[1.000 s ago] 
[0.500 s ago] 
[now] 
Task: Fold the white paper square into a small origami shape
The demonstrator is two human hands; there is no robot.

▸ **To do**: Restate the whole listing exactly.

▸ **Final answer**:
[1.000 s ago] 
[0.500 s ago] 
[now] 
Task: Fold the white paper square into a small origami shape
The demonstrator is two human hands; there is no robot.

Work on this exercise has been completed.